Baby's Head Position in DeliveryIt is all about mechanics. The bony head of the baby must be able to transit through the bony birth canal for a vaginal delivery to take place. If the pelvis is too small or has an unusual shape or baby’s head is too large or has an unusual shape or is more deflexed (so a larger diameter is presenting, as with an occipito-posterior position) then the chances of a spontaneous normal delivery happening are reduced. A greater concern than the head getting stuck in the birth canal is having the head deliver and the baby’s shoulders are too bulky for them to deliver. This is called shoulder dystocia. Baby is no longer getting any oxygen once the head is out until the body delivers. There are various manoeuvres that an obstetrician can use to manage shoulder dystocia but they can be risky for the baby.

Structure of PelvisThere is the possibility of the baby sustaining permanent brachial nerve damage (and a limp arm) or of the baby’s body not being able to be delivered and baby dying (half delivered – head out and body in). The risks associated with shoulder dystocia are greater if the person doing the delivery is a midwife or inexperienced doctor. Avoiding the baby getting too large increases the likelihood of a good outcome for mother and baby, as was Louise’s experience.

Over the years I have adopted this approach of early induction of labour many times with success. I have also done so on many occasions for patients who have had a more difficult vaginal delivery in the past and are keen to avoid both repetition and to avoid a Caesarean section.

Early induction of labour is not always an option. If the cervix is closed, long and firm and the head of the baby is high at 40 weeks (especially in the first ongoing pregnancy) there is a considerable likelihood that there will be a failed induction attempt that results in a Caesarean section. Indeed, the usual reason for these findings is the baby is too big for the birth canal. I don’t mind attempting an induction of labour in this context (if this is the patient’s preference) with the patient fully aware of the situation and mentally prepared for the possibility of the induction not working out and after considerable hours of ripening the cervix is still closed.

There are patients where I recommend in the pregnancy that they would be safer with an elective Caesarean section. This could be because of a history of pelvic bone trauma in the past, known to have a compromised pelvic shape or size, had a very concerning traumatic vaginal delivery in the past (and so is frightened to attempt a vaginal delivery this time), had major vaginal trauma or a significant third-degree tear or a fourth-degree tear with a previous delivery or being unusually short (implying a small pelvis).

In some cases, it is appropriate to do a CT pelvimetry check of the woman’s pelvis in advanced pregnancy to check the size and shape of the bony pelvis. A good quality CT scan should be very accurate. We do not have the same degree of accuracy with checking the size of the baby’s head by ultrasound scan. Also, the head size presenting will be greater if the head is deflexed such as with an occipito-posterior position baby.
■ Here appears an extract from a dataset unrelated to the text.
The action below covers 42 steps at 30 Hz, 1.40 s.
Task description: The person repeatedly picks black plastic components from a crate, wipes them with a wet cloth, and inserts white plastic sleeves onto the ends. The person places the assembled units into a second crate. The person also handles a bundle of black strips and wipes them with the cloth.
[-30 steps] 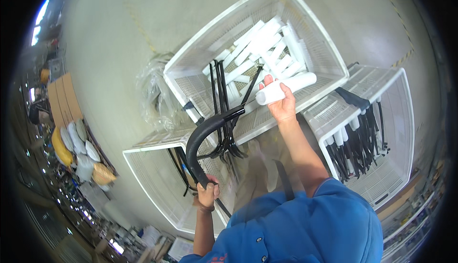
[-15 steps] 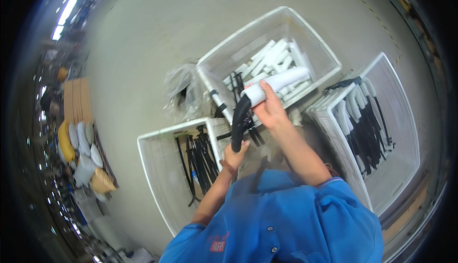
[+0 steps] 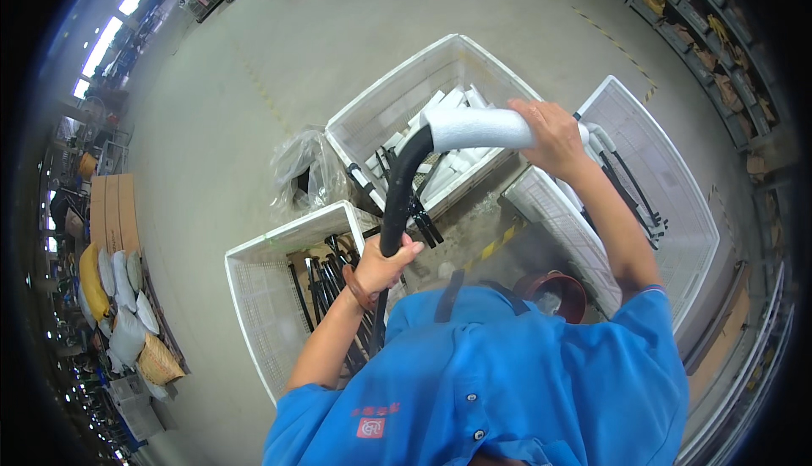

When we are concerned that the baby may be too large for the pelvis we use the term ‘trial of labour’. The pregnant woman knows the risks and if labour progress does not go well because of cephalopelvic disproportion she is mentally prepared.

Cephalopelvic disproportion and shoulder dystocia can occur when there is normal-sized pregnant woman with a normal-sized unborn baby.  It can happen even though the pregnant woman has been successful in having spontaneous vaginal deliveries in the past. Despite the pregnant women being of normal size, she may have a smaller or unusual shaped pelvis so the pelvis cannot accommodate her normal-sized baby. It also may be that so has a normal size and shape pelvis but the baby’s head is large or deflexed so a larger diameter of the head is presenting. It could be that this baby’s size (while in the normal range) is bigger than her previous babies and is too big for her pelvis.